Publication year - 2002
Publication title -
xenotransplantation
Language(s) - English
Resource type - Journals
SCImago Journal Rank - 1.052
H-Index - 61
eISSN - 1399-3089
pISSN - 0908-665X
DOI - 10.1034/j.1399-3089.2002.01084.x
Subject(s) - cd40 , biology , t cell , microbiology and biotechnology , macrophage , cytokine , interleukin 12 , in vitro , immune system , immunology , cytotoxic t cell , biochemistry
In order to investigate the mechanism by which CD4+ T cells and macrophages interact in the xenogeneic immune response, murine CD4+ T cells and macrophages were used as responder cells in culture with irradiated fetal pig spleen cells (FPSC) as pig xenogeneic stimulators. In this in vitro model, murine CD4+ T cells and macrophages were cultured individually, or together with FPSC. In addition, mouse CD4+ T cells were also cultured with autologous macrophages which were previously stimulated by FPSC. The cultured murine cells were analyzed for expression of CD4+ T cell and macrophage activation markers (cell surface markers and cytokines) as well as cytokine production.

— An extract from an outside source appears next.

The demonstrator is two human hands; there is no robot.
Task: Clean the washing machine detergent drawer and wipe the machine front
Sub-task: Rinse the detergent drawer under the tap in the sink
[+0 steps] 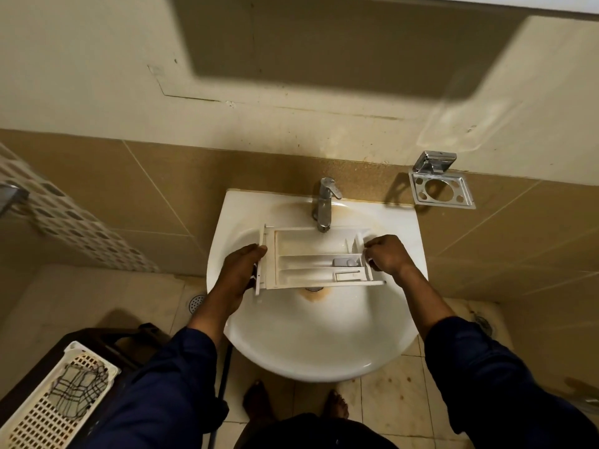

CD4+ T cells and macrophages cultured alone or together without FPSC showed unchanged low levels of expression of activation markers. Coculture of macrophages with FPSC and in the absence of CD4+ T cells induced increased expression levels of all the activation markers examined except B7.2 and ICAM‐1. Addition of CD4+ T cells to the coculture further enhanced this up‐regulation. Coculture of CD4+ T cells with FPSC‐stimulated macrophages, but not naive macrophages, or FPSC alone, resulted in significantly increased numbers of CD4+ T cells coexpressing their activation markers, especially IFN‐γ and CD40L, and this expression was enhanced further by including FPSC in the coculture. The activation of both CD4+ T cells and macrophages in their coculture with FPSC was suppressed by neutralizing IFN‐γ but not IL‐4. Our results demonstrated that interaction of CD4+ T cells and autologous macrophages was required for their optimal activation in response to pig xenogeneic stimulation. The mechanisms involved included cell–cell and/or cytokine interactions, and in particular IFN‐γ mediated communication was involved. Macrophages activated by pig cells in the absence of CD4+ T cells were able to activate naive CD4+ T cells, thus providing an important communication pathway between innate immune activation and a T cell mediated response in xenograft rejection.